Google Optimize services are meant first and foremost for increasing conversions using the best method available: running constant experiments, i.e. changing different elements on you landing pages. To see if the changes increase desired user behavior such as add to cart or add a review. Before Optimize and similar tools, you needed a developer to create the second variant of your page, in an expensive and cumbersome manner. With Optimize, you get an elegant WYSIWYG editor layered on top of your site, allowing instant changes.
As part of the Google Marketing Platform, Optimize is tightly integrated with both Tag Manager and Analytics. Implementing is done via GTM, while A/B (or multivariate) test reports are viewed within Analytics.
Implementing Optimize usually requires a few separate steps:
- Deploy GTM code (if not already installed) or Optimize code snippet if not using GTM
- Deploy page-hiding snippet (though not mandatory, it is advised)
- Set-up the experiment using Optimize
- Connect to GA
- Choose test type, audience etc
- Create the B version of your page
- View reports in Google Analytics
Running Successful AB Tests
Not all websites are made equal.

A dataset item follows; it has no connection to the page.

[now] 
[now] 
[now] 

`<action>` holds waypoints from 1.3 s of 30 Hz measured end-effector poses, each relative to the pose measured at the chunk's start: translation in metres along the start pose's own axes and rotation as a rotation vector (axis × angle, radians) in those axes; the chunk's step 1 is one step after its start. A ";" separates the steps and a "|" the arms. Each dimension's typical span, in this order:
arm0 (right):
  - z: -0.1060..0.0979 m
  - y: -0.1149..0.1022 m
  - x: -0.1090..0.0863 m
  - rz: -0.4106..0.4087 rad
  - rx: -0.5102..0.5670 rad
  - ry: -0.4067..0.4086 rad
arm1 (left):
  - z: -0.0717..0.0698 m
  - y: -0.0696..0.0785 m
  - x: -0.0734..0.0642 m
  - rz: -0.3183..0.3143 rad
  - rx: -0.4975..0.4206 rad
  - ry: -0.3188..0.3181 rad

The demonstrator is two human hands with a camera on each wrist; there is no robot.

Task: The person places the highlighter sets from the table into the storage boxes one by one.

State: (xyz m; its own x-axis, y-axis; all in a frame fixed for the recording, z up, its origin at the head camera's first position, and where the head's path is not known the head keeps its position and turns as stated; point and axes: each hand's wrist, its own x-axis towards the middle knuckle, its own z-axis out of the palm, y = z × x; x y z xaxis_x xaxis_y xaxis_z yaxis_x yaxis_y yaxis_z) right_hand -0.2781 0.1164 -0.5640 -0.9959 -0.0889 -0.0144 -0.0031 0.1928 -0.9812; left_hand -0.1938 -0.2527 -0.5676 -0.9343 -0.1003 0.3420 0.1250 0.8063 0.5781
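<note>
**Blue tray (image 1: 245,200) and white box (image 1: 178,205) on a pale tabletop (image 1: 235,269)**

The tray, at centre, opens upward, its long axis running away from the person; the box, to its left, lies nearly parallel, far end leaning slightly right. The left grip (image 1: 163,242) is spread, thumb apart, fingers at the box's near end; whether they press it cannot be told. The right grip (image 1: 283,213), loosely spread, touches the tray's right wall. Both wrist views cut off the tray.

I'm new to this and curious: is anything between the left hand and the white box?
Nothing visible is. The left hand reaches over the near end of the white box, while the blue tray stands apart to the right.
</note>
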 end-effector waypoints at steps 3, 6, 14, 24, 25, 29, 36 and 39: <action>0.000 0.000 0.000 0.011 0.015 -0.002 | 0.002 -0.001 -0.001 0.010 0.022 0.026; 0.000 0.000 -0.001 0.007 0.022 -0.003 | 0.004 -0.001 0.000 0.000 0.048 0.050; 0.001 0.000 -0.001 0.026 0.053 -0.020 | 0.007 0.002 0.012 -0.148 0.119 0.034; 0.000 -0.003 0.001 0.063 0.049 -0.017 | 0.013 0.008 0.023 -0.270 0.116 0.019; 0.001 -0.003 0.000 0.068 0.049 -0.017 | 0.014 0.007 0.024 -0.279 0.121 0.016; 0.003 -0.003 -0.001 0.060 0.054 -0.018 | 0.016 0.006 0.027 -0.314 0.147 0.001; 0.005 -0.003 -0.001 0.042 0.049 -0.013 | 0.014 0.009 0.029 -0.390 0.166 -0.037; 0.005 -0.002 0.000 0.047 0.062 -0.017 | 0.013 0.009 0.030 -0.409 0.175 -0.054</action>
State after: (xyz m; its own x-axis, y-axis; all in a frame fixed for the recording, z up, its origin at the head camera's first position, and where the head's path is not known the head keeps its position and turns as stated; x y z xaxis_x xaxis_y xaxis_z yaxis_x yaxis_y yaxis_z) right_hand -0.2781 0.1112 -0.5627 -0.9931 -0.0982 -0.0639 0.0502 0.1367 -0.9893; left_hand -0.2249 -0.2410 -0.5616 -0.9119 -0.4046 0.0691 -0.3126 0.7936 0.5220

If your site has low traffic volumes, tests may take significant amounts of time before the system decides on a conclusive winner. So as a general rule of thumb, smaller sites need to focus AB testing on relatively big changes from A-B versions, and not subtle changes like many larger websites usually make.

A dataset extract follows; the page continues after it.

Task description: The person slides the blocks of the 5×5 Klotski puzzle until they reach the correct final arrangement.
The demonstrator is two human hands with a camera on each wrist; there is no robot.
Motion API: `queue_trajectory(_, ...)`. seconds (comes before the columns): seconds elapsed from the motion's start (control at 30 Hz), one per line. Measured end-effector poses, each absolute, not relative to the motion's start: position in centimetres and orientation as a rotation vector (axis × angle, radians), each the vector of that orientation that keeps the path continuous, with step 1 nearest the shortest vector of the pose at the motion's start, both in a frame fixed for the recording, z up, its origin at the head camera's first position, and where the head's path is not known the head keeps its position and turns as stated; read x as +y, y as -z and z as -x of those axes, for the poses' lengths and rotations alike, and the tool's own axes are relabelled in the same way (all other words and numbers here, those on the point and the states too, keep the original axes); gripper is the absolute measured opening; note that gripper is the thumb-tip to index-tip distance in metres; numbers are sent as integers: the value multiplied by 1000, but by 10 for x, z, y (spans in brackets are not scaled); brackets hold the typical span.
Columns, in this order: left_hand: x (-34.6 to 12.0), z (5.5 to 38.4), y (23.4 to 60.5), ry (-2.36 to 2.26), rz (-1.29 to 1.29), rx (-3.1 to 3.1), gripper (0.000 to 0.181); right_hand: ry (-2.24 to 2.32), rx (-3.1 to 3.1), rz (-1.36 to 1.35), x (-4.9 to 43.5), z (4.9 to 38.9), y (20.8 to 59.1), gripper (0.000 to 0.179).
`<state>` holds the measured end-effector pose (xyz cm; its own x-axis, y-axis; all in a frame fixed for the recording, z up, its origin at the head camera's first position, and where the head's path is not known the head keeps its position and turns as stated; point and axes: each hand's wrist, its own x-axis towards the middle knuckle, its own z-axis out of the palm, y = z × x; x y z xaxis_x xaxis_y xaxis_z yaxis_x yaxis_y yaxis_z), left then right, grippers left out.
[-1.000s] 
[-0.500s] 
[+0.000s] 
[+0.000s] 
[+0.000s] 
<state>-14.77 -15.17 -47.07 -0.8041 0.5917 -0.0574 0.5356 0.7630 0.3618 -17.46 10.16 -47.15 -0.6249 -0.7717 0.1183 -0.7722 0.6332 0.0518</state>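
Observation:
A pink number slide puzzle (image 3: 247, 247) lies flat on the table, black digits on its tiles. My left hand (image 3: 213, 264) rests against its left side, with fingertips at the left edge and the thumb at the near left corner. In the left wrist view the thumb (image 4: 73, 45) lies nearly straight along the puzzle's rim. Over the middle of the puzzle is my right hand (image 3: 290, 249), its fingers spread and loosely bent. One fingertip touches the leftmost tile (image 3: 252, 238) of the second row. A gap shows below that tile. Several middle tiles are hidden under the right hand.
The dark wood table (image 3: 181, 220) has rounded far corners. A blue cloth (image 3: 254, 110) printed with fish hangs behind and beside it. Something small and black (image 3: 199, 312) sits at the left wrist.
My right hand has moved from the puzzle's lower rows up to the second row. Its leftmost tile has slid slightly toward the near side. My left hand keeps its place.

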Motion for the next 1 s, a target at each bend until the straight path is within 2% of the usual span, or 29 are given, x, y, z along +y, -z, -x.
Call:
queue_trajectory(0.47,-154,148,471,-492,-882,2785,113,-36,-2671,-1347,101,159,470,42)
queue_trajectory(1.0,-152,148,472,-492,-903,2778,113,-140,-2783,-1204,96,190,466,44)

Determining Which Elements to Change
Most obvious candidates to start with are your CTA, call to action, elements. It may be a “buy now” button, “subscribe here” box, or banner placement on the page. Whatever you consider as a conversion and the funnel leading to it.
Tests can be as simple as changing a button color and text for all users who visit the B version or more complex, targeting multiple audience types and showing each one a different version of your landing pages.
The most basic experiments target all your traffic, regardless of the device they use, their traffic source and other factors, and simply redirecting 50% of them to the alternate version. This is fine in many cases, but often it is a good idea to define an audience. Since mobile users often convert less effectively than desktop users, it is highly recommended running A/B tests targeting users with the appropriate attributes.
In another example, you may want to create different tests for new vs returning visitors. Returning visitors may already contemplate a conversion, while new visitors are often only checking and comparing different brands and require a different call to action.